### Available data
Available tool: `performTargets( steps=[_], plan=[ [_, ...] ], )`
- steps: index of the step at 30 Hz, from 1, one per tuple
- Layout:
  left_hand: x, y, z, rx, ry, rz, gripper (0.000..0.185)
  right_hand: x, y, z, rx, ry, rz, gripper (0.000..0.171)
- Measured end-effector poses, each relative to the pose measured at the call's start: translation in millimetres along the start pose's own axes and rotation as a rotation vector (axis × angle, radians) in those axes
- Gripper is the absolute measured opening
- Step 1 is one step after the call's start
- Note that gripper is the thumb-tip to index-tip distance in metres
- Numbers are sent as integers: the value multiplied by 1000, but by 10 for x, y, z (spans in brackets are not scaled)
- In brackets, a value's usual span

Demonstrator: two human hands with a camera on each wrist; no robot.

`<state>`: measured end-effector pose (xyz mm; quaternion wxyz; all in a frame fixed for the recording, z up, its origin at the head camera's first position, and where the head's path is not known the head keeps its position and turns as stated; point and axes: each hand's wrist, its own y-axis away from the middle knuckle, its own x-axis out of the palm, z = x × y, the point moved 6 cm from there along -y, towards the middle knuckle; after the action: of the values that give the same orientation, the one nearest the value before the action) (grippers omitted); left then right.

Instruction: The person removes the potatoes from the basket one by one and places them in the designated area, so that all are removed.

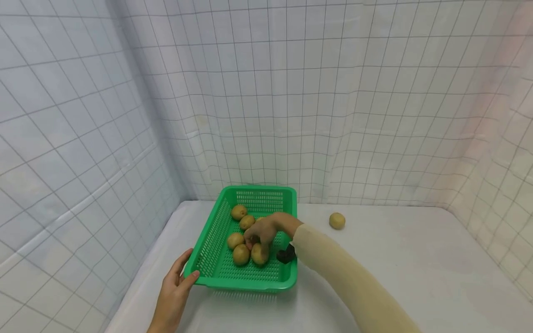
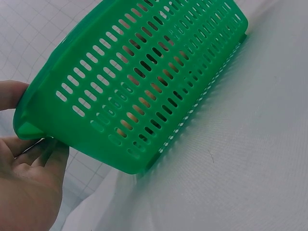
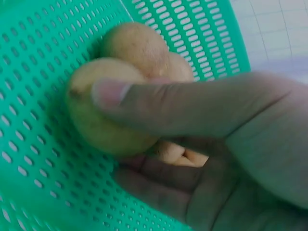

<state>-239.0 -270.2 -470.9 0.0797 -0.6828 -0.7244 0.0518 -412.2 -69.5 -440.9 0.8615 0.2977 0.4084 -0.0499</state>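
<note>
A green plastic basket (image 1: 240, 283) with slotted walls stands on the white table, several potatoes (image 1: 240, 255) lying inside. At its near left corner, my left hand (image 1: 171, 290) holds the rim; the left wrist view shows fingers under the lip and the thumb on the other side of it. My right hand (image 1: 266, 230) reaches down into the basket from the right and grips one potato (image 3: 103, 132), thumb across its side. Other potatoes (image 3: 134, 45) lie just beyond it in the right wrist view. The hand and forearm partly cover the potatoes behind.
A single potato (image 1: 337, 220) lies on the white tabletop (image 1: 399, 268), right of the basket. A black object (image 1: 286, 254) sits at my right wrist by the basket's right wall. White gridded curtains (image 1: 354, 106) enclose the back and sides.
</note>
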Motion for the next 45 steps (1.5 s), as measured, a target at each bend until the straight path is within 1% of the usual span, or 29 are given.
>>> performTargets(
  steps=[2,4,10,14,22,25,30,37,41,45],
  plan=[
    [-5,3,5,4,1,2,72,-14,13,6,1,-14,-6,38],
    [-9,7,12,9,1,3,71,-30,23,7,-6,-53,-16,38],
    [-3,24,11,23,12,10,70,-57,53,22,-87,-189,-9,41],
    [8,26,3,29,14,12,69,-96,88,31,-133,-228,-21,43],
    [-6,27,6,21,15,8,69,-153,110,90,-190,-260,-46,45],
    [-7,30,13,18,13,12,69,-163,112,106,-194,-271,-67,46],
    [-12,22,26,4,5,10,69,-196,137,134,-191,-260,-99,46],
    [-5,14,6,12,3,10,70,-248,202,178,-204,-244,-132,43],
    [-4,24,9,16,6,14,69,-253,241,147,-208,-270,-151,43],
    [-3,24,8,24,10,16,68,-283,299,128,-235,-307,-185,50]
  ],
)
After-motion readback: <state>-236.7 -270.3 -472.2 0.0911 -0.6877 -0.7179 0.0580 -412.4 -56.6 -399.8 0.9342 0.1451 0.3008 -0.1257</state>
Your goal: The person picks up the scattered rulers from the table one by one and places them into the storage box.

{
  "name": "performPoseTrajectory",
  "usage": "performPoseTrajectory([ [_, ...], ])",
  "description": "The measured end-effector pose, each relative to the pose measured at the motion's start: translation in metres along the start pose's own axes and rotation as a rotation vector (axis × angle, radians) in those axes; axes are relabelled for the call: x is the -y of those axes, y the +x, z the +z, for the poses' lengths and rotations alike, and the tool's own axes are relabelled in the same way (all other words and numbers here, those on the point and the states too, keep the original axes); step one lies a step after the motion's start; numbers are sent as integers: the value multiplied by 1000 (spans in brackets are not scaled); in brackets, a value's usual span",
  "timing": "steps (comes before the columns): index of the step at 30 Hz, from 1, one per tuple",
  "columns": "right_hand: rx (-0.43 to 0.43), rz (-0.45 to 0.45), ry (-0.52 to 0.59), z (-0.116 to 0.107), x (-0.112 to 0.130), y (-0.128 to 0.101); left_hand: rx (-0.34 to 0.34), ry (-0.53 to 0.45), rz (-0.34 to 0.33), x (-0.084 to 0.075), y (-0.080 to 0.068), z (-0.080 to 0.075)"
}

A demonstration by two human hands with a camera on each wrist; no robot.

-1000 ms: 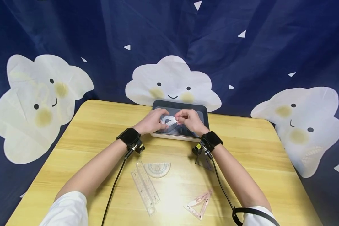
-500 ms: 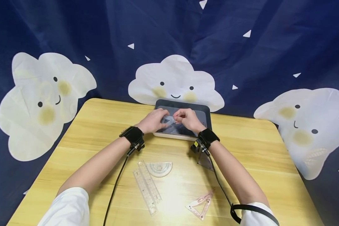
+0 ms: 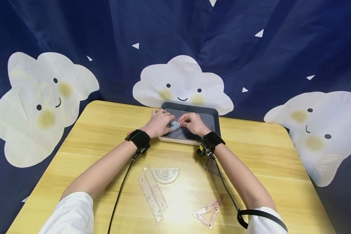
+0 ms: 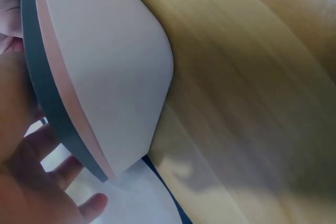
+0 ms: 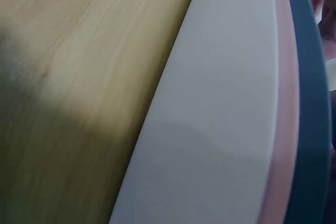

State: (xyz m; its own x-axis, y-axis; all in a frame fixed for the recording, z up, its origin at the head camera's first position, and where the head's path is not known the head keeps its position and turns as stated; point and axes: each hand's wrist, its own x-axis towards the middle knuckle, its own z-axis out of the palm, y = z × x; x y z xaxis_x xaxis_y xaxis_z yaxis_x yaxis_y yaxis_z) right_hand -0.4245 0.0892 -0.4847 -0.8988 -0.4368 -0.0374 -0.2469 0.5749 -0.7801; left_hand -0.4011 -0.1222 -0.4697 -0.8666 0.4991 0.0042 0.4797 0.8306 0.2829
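A grey tray with a pale outer wall sits at the far middle of the wooden table. Both hands are low over it. My left hand and right hand pinch a small clear plastic piece between them, just above the tray floor. The left wrist view shows left fingers beyond the tray's rim. Only the tray wall and table fill the right wrist view; the piece is hidden there.
Nearer to me lie a clear ruler, a clear protractor, a pink set square and a dark see-through triangle under the right forearm. A blue cloud-print cloth hangs behind the table.
Both hands have sunk lower into the tray with the clear piece, which was held higher and more spread out a second ago. The head view has shifted slightly.
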Motion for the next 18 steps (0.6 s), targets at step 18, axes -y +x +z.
performPoseTrajectory([
  [18, 92, -40, -144, 1, 7, 3, 62, -40, -55, 9, -3, 4],
])
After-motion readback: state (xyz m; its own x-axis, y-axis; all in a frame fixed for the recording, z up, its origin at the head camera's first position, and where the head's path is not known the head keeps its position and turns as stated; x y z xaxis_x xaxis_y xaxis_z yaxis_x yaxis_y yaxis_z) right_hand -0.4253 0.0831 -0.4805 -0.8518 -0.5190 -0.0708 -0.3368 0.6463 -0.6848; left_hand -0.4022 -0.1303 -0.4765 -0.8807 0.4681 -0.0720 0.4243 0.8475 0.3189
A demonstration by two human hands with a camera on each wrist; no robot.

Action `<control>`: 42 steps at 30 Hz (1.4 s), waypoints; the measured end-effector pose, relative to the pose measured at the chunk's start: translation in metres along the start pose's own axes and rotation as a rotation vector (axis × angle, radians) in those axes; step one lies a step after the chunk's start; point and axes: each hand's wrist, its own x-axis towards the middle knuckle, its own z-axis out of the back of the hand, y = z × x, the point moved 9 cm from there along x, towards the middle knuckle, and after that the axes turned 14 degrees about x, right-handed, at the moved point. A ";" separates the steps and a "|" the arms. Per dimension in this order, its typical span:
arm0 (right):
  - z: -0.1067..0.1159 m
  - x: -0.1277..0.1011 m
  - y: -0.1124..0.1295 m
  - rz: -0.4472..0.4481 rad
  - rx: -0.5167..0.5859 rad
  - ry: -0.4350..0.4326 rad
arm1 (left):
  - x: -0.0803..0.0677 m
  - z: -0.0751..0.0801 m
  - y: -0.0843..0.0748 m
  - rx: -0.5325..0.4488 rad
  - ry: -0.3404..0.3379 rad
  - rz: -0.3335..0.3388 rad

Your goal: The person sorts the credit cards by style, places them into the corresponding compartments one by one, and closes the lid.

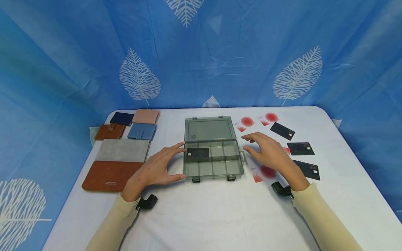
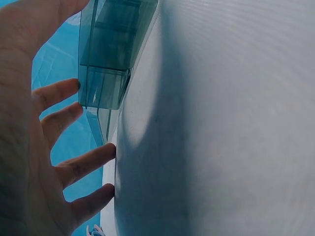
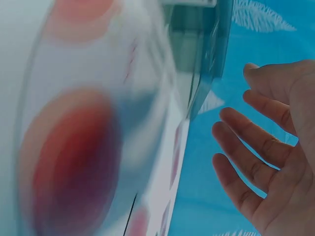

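Note:
A smoky clear compartment box (image 1: 213, 164) lies with its lid (image 1: 209, 129) laid flat behind it on the white table (image 1: 201, 212). One black card (image 1: 197, 153) sits in its back-left compartment. My left hand (image 1: 157, 167) is spread at the box's left side, with fingertips touching or very near its wall (image 2: 103, 88). My right hand (image 1: 267, 151) hovers open just right of the box (image 3: 197, 54), holding nothing, above a white card with a red circle (image 1: 265, 172).
Several black cards (image 1: 299, 148) and white red-circle cards (image 1: 246, 122) lie right of the box. On the left are a large grey-and-brown wallet (image 1: 114, 165) and several small wallets (image 1: 141, 130). A blue leaf-print curtain surrounds the table.

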 end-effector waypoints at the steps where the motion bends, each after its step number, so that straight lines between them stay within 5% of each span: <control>1: 0.003 -0.003 -0.005 -0.013 0.000 -0.002 | 0.000 0.000 0.000 -0.001 0.000 0.000; 13: 0.031 -0.037 -0.056 -0.135 0.007 -0.013 | -0.001 0.002 -0.002 0.005 -0.044 -0.025; 25: 0.042 -0.055 -0.090 -0.246 -0.053 0.048 | 0.000 -0.001 0.002 0.002 -0.014 -0.005; 42: 0.053 -0.065 -0.108 -0.330 -0.063 0.089 | 0.001 0.001 0.003 -0.003 -0.002 0.000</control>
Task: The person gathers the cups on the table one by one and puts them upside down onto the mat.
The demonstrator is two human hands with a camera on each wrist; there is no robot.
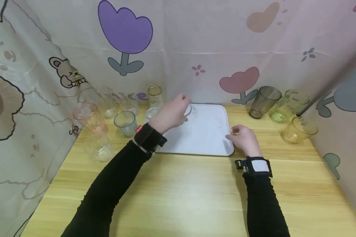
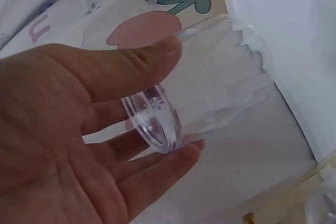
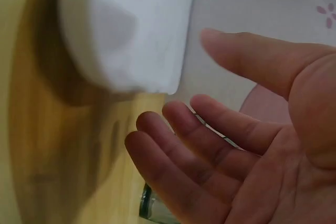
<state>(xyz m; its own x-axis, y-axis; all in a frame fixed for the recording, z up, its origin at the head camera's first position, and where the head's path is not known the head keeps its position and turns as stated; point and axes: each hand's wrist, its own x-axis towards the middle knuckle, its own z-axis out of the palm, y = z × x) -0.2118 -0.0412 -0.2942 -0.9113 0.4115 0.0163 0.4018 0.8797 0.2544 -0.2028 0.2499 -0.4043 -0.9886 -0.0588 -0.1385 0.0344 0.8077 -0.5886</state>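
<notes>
Two hands over white tray (image 1: 207, 131): head view hides the grip. Left wrist view: left hand (image 2: 79, 129) pinches clear glass (image 2: 210, 93) sideways above tray. Right wrist view: right hand (image 3: 252, 145) open, fingers relaxed, beside tray's corner.

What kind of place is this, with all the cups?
Probably a home-made tabletop booth, not a real kitchen: a wooden table walled by cartoon flower-print cloth, with a white tray and plastic tumblers like the pink one.
</notes>
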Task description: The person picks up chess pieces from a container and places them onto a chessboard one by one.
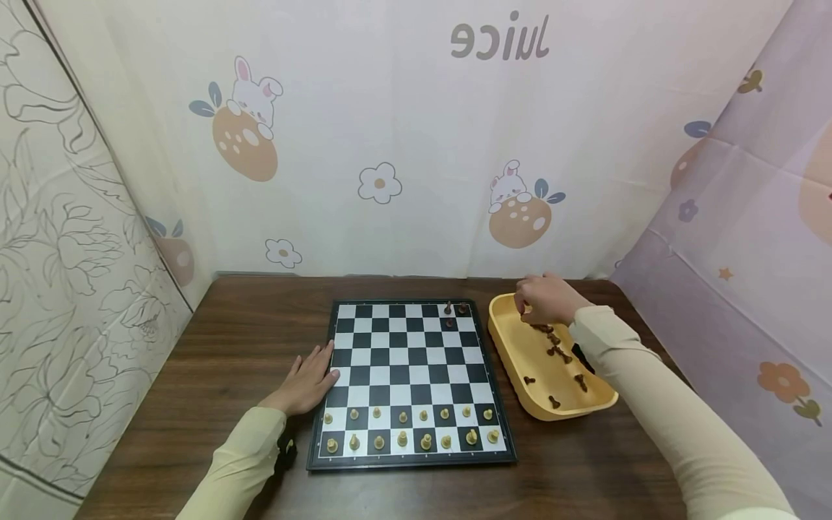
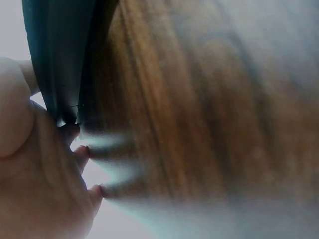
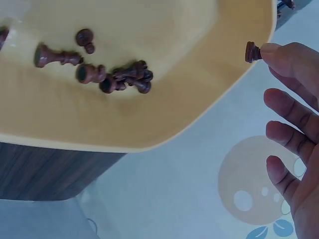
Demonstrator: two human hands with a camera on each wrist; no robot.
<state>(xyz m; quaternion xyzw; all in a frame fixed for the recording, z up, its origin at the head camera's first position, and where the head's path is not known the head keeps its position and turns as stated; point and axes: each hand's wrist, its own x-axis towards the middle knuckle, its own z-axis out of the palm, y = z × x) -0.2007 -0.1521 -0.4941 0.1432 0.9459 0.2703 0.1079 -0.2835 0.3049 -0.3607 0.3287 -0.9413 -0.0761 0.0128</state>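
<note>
Resting flat on the dark wooden table (image 1: pixel 195 375), the left hand (image 1: pixel 305 383) lies at the left edge of the black-and-white chessboard (image 1: pixel 409 375), fingers straight and spread, their tips just touching the board's black frame; it holds nothing. The left wrist view is too blurred to add more than the frame edge against the fingertips. If this hand presses or slides, the board may well shift and the two rows of small pale yellow chess pieces (image 1: pixel 409 426) standing along its near edge could topple.

Further right, three dark brown chess pieces (image 1: pixel 455 310) stand in the board's far right corner, close together, so a careless sleeve or a piece set down among them could knock them over.

Right again, the right hand (image 1: pixel 546 300) hovers over the far end of the yellow plastic tray (image 1: pixel 513 361), where a heap of dark brown pieces (image 3: pixel 114 77) lies on its side. The thumb and forefinger pinch one small dark brown pawn-like piece (image 3: pixel 252 52) by its end, so most of it sticks out beyond the fingertips; the other fingers (image 3: pixel 286 142) are loosely open below it. That hold looks thin: the piece could twist out and drop back into the tray or roll off the table's far edge.
</note>
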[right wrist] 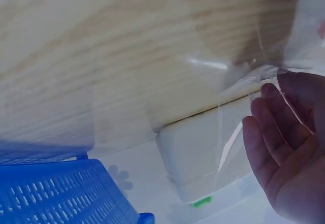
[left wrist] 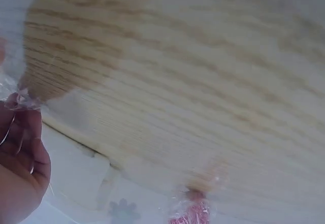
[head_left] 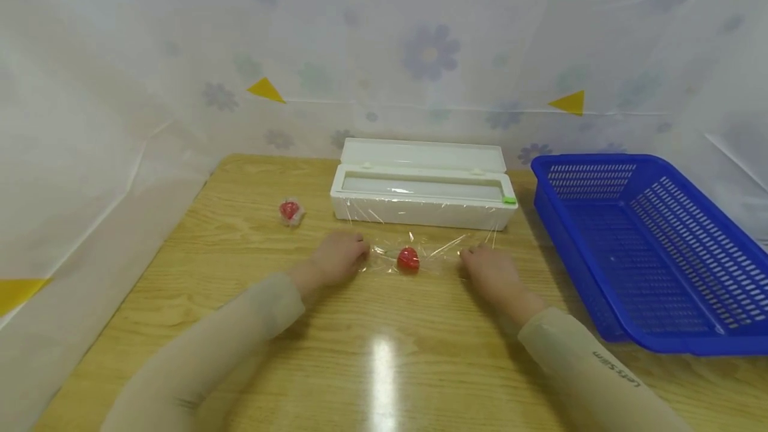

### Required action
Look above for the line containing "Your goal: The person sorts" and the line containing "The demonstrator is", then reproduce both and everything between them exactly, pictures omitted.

### Output for this exercise
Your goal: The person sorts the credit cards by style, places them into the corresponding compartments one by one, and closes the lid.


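Note:
A smoky clear compartment box (image 1: 213, 164) lies with its lid (image 1: 209, 129) laid flat behind it on the white table (image 1: 201, 212). One black card (image 1: 197, 153) sits in its back-left compartment. My left hand (image 1: 157, 167) is spread at the box's left side, with fingertips touching or very near its wall (image 2: 103, 88). My right hand (image 1: 267, 151) hovers open just right of the box (image 3: 197, 54), holding nothing, above a white card with a red circle (image 1: 265, 172).
Several black cards (image 1: 299, 148) and white red-circle cards (image 1: 246, 122) lie right of the box. On the left are a large grey-and-brown wallet (image 1: 114, 165) and several small wallets (image 1: 141, 130). A blue leaf-print curtain surrounds the table.
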
 end-effector waypoints at the steps where the motion bends, each after its step number, so that straight lines between them stay within 5% of each span: <control>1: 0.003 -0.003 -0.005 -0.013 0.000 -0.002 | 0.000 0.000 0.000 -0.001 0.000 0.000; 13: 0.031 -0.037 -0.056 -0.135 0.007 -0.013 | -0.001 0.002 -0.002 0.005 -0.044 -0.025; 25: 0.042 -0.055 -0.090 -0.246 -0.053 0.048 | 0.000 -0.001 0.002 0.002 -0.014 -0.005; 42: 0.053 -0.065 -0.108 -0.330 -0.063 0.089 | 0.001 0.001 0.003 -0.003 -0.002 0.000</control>
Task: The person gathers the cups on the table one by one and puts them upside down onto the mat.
The demonstrator is two human hands with a camera on each wrist; there is no robot.

No more output is needed.